P2X3 Le plasmide d'activation CRISPR (h) offre une approche ciblée et non destructive pour réguler à la hausse l'expression endogène de P2RX3 sans modifier la séquence d'ADN sous-jacente.
P2X3 Le plasmide d'activation CRISPR (h) est un système SAM (synergistic activation mediator) à trois plasmides conçu pour une régulation à la hausse hautement efficace et spécifique du locus P2RX3 dans des lignées cellulaires humaines. Le système s'articule autour d'une Cas9 catalytiquement inactive (dCas9) portant deux mutations inactivantes (D10A et N863A) qui éliminent l'activité nucléase tout en préservant la liaison à l'ADN. Cette dCas9 est fusionnée à VP64, un puissant activateur transcriptionnel, et est co-exprimée avec un gène de résistance à la blasticidine pour la sélection. Le deuxième plasmide code pour la protéine de fusion MS2-p65-HSF1, un complexe activateur secondaire qui agit de concert avec dCas9-VP64, ainsi qu'un gène de résistance à l'hygromycine. Le troisième plasmide code pour un ARN guide (sgRNA) de 20 nt spécifique de la cible, fusionné à deux aptamères d'ARN MS2 qui recrutent le complexe MS2-p65-HSF1 vers le site d'activation, accompagné d'un gène de résistance à la puromycine. Les trois plasmides sont délivrés dans un rapport massique de 1:1:1 pour une expression équilibrée de tous les composants du système.

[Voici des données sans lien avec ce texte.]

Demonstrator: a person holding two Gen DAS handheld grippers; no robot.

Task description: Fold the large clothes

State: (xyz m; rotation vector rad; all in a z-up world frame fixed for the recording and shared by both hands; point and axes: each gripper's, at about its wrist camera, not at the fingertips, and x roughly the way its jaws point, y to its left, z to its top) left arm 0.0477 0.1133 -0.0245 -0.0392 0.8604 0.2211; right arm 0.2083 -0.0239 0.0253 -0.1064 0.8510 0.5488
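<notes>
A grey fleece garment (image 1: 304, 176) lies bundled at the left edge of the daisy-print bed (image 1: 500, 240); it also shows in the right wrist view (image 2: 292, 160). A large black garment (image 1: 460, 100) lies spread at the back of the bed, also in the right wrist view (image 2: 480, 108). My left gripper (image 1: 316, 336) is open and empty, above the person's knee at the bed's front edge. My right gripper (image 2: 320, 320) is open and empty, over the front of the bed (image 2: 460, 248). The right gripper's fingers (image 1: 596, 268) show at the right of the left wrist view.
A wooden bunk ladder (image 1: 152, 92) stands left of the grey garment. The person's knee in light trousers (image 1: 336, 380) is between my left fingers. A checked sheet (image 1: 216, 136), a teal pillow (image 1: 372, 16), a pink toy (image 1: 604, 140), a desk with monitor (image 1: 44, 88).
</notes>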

Une fois assemblé au locus cible, le complexe SAM se lie à environ 200 pb en amont du site de départ de la transcription P2RX3, où VP64, p65 et HSF1 agissent de concert pour recruter la machinerie transcriptionnelle et induire une régulation à la hausse de l'expression endogène de P2X3. Contrairement à Cas9, qui possède une activité nucléase, dCas9 n'introduit pas de cassures double brin ni ne modifie la séquence génomique, préservant ainsi le locus P2RX3 natif et permettant l'étude des réponses transcriptionnelles dépendantes de P2X3 au niveau du locus endogène, ce qui en fait un outil précieux pour les études fonctionnelles, l'identification de gènes cibles et la modélisation de la restauration de la voie P2X3 dans les cellules tumorales présentant une expression de P2RX3 silencée ou réduite.
Réservé à la recherche. N'est pas destiné à un usage diagnostique ou thérapeutique.